Categories are divided among four broad themes:

  • Political (This category is focused primarily on Web sites that express views in opposition to those of the current government. Content more broadly related to human rights, freedom of expression, minority rights, and religious movements is also considered here.)

  • Social (This group covers material related to sexuality, gambling, and illegal drugs and alcohol, as well as other topics that may be socially sensitive or perceived as offensive).

  • Conflict/Security (Content related to armed conflicts, border disputes, separatist movements, and militant groups is included in this category).

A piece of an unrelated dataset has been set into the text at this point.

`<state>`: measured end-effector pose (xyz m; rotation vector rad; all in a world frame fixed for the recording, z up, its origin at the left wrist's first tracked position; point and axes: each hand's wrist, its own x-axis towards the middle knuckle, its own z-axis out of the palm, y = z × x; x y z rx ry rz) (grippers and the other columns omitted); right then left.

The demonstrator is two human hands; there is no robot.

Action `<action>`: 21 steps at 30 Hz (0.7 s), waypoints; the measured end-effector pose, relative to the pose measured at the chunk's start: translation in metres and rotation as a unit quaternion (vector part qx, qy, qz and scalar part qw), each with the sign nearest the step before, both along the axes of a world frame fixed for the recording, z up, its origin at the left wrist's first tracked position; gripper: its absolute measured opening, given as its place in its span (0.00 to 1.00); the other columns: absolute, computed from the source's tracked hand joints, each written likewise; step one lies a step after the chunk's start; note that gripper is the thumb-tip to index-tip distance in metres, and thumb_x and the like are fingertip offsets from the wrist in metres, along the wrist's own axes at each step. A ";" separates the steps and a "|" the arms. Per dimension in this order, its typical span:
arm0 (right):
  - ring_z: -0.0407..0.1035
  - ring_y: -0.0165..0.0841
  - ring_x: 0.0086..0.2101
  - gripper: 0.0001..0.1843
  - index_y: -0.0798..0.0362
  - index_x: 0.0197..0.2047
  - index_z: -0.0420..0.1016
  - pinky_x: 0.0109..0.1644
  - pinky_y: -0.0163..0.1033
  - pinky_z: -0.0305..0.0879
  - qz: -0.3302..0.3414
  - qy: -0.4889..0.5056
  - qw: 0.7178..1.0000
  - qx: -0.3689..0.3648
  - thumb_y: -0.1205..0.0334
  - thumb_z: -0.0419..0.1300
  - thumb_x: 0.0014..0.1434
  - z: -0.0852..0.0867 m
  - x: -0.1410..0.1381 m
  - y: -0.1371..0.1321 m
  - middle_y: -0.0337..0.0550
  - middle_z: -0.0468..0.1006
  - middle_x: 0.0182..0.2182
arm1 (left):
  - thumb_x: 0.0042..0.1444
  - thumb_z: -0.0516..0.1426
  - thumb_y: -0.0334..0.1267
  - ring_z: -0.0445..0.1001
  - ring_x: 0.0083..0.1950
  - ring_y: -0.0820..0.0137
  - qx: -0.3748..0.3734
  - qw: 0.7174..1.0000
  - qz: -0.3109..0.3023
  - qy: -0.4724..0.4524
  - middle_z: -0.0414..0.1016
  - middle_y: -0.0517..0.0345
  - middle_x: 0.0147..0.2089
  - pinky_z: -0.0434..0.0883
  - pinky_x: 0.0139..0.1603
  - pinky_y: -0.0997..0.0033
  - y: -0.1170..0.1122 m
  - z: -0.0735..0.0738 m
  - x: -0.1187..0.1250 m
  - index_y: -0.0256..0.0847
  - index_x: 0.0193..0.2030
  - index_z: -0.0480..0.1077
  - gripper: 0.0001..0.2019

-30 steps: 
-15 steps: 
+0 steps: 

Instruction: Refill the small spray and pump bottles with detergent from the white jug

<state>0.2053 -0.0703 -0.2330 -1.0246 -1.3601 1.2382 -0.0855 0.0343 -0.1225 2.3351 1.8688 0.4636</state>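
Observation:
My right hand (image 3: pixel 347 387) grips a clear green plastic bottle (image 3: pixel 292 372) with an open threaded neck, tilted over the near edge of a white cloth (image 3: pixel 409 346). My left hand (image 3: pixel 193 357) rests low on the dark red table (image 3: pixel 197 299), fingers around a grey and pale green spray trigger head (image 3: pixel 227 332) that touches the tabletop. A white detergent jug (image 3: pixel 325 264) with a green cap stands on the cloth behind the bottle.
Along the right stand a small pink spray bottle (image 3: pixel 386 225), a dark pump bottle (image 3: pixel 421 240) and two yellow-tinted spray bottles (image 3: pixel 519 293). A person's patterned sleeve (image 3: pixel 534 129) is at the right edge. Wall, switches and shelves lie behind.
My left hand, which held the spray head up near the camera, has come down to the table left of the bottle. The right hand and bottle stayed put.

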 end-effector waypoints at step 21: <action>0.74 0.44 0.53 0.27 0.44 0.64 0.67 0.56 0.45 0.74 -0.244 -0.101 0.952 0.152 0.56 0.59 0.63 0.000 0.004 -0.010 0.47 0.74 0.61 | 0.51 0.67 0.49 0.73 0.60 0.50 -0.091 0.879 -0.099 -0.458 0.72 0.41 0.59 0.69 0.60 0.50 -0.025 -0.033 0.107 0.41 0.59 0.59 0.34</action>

  • Internet Tools (Web sites that provide e-mail, Internet hosting, search, translation, Voice-over Internet Protocol (VoIP) telephone service, and circumvention methods are grouped in this category.)

More information about testing methodology can be found here.

The only testing list that applies regionally (more than one country) is the CIS testing list which is intended for testing former Commonwealth of Independent States nations.

Lists are available in both CSV and JSON format.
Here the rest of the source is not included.